The marauding gangs have missed pockets of peaceful communities. Ideally, the country probably could be separated into segments, so that people in peaceful areas can plan, can have central government and a rule of law they can rely on, Jean imagines.

As you might imagine, when Jean Manton Lizaire and his wife Marie left Haiti to raise their family in Asbury Park they didn’t stop trying to save their native home. Jean soon joined HOPA – Haitians Organized to Promote Achievements, and he launched a radio program broadcast from Brookdale College on 90.5 FM, called “Haitian Sound.” And, with on-air host Jean Vilard, they set up Haitian-language programing on WYGG in Asbury Park. Also, Jean Manton took his vision for his homeland, appropriately, to Cablevision with “Haitienne Vision” (pronounced vis e own). Today Jean, 69, and Marie have two sons, 46 and 44, and a daughter 37, who live on their own in parts of central New Jersey.

As Jean says, “There is no better country than the good ole USA, but home is home. Some of us want to go home and when you cannot, you feel you are in jail.”

Four-legged friend of the farm Credit: Jean Manton Lizaire
Bounty from the cashew crop ripens on a counter Credit: Jean Manton Lizaire
The beauty of Fond-des-Blancs, surrounds the farm Credit: Jean Manton Lizaire

AUTHOR’S NOTE: Some first-generation-Americans, those born here of foreign-born parents, also feel that Haiti is their home. How can people help those who are trying to hold Haiti together, especially when there is no postal service or street names?

Here’s one local option: Pastor Jason Jennings, who operates a food pantry and soon an early childhood daycare program at The Rebirth Church, 142 DeWitt Avenue (near the West Side Community Center), will be organizing a way to make donations through a church-to-church bank-to-bank system with The Tabernacle of Glory, which has five churches in Haiti. Pastor Jennings strongly urges donors to identify their payments as “For the Haitian Mission.” He can be reached at 201-995-3082.

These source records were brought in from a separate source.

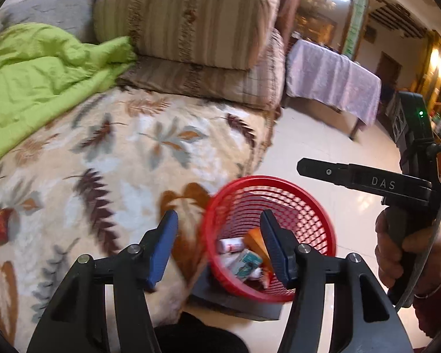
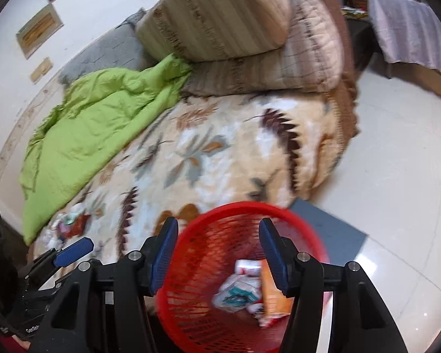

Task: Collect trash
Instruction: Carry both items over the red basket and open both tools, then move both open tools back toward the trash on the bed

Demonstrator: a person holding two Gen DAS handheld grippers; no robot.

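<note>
Nearest the lens, the left gripper (image 1: 219, 244) stood released, its blue pads wide apart and empty, poised above the red mesh basket (image 1: 323, 220). The right gripper (image 2: 217, 253) was likewise spread and held nothing, hanging over the same basket (image 2: 197, 309), which sat on the floor against the bed's near edge.

Inside the basket lay collected wrappers (image 2: 238, 294) and an orange packet (image 2: 275, 297). More trash remained: a small heap of crumpled wrappers (image 2: 72, 222) on the leaf-print blanket (image 2: 220, 153), near the bed's left edge, just below the green quilt (image 2: 97, 129).

That heap looked light, soft and crinkly, likely to crush rather than resist, and possibly slippery where the film was glossy. Pinching a bunched fold near the heap's middle seemed the safest hold. The pile was too blurred to give a sure long axis; it appeared to spread roughly along the bed's left edge, with no clear pointing end.
</note>
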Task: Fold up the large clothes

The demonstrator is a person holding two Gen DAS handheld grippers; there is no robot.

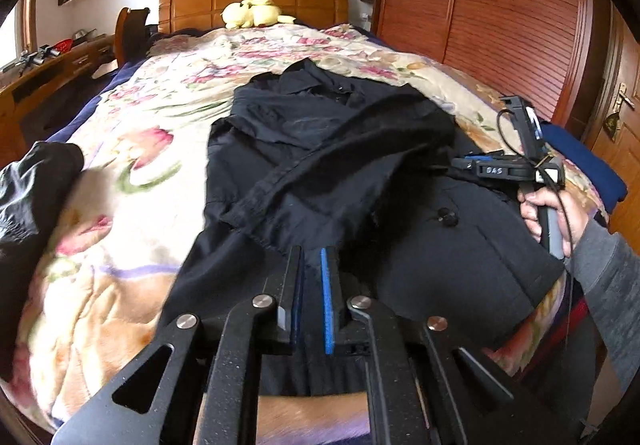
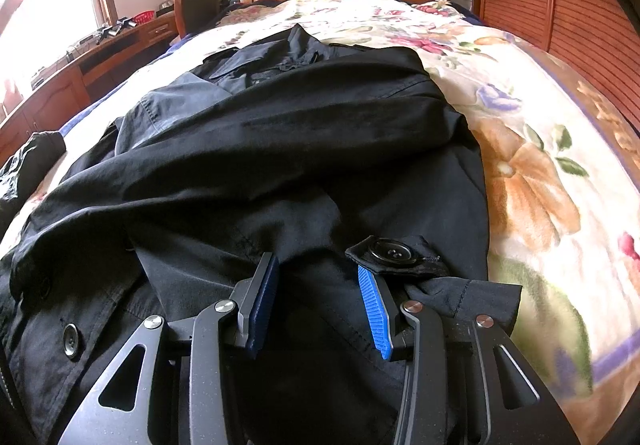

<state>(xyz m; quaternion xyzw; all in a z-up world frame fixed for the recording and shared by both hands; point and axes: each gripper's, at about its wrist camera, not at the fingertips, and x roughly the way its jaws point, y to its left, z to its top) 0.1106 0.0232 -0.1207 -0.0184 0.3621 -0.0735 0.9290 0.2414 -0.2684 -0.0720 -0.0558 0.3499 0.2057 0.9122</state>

Sheila Etienne provided background information and assisted with this article.

Maureen Nevin is an award-winning independent journalist who has won the National Press Club's First Place Award for Consumer Journalism for “Who's Watching the Watchdog?” An Asbury Park resident from fall of 1999 to 2021, Nevin launched and hosted a live call-in show Asbury Radio – The Radio Voice of Asbury Park from July 2000 to November 2006, broadcast over WYGG 88.1 FM and the internet.